The viewings continued. In house after house I left my name and the hostel’s phone number, like a dog marking lampposts. Most people said they would ring when they had come to a decision. In my notebook I jotted down names and addresses, for reference when they called. But no one did, and after searching non-stop for four days I was still without a place to live. On the way home, I caught a tram and passed several stops before I realised it was going in the wrong direction. I got off on a deserted main road and had started the walk back when I heard a deep voice shout from a passing car:

NICE TITS, BITCH!

And then he drove off, fast, and the ’TCH drowned in the noise of the engine. I could feel my cheeks burn and I pulled my jacket tighter around myself.

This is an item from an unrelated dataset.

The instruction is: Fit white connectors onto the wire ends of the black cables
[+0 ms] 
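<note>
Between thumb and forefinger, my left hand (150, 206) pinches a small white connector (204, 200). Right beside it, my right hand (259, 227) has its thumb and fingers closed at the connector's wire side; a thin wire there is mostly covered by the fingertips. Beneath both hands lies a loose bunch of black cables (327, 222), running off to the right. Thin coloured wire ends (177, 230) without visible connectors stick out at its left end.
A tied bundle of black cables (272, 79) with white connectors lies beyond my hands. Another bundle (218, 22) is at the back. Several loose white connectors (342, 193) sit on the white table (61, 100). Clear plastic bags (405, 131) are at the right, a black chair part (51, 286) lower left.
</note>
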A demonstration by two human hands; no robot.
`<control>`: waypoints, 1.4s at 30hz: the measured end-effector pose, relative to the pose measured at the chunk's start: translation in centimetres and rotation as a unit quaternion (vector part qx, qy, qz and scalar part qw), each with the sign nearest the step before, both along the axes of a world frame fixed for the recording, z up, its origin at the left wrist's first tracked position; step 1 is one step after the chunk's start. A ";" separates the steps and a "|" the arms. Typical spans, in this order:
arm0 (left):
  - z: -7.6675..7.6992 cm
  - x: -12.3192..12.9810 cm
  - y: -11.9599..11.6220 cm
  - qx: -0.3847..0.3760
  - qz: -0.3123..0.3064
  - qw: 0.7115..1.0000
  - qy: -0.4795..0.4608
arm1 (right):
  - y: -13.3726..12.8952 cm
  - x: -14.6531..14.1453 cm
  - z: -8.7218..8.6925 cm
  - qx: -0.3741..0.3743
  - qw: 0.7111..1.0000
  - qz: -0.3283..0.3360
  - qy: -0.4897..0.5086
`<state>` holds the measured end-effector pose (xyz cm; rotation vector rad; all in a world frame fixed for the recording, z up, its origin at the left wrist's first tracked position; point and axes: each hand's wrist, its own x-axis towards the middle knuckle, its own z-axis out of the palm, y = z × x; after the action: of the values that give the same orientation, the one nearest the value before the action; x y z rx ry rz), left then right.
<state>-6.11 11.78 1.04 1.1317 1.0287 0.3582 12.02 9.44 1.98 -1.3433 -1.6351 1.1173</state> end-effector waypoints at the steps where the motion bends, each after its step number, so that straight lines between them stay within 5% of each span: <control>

When I finally got back to the hostel I was tired, cold and certain I didn’t want to talk to anyone, but the receptionist stopped me in the doorway:

‘Someone called for you and left this message.’

She handed me a yellow, folded note. I thanked her and unfolded the paper, excited to see whether I’d been offered a room, but it was just a friendly rejection from the bandana girl:

Dear Jo, the room in 21 Primrose St is now taken. We chose two Canadian girls. Thanks for coming.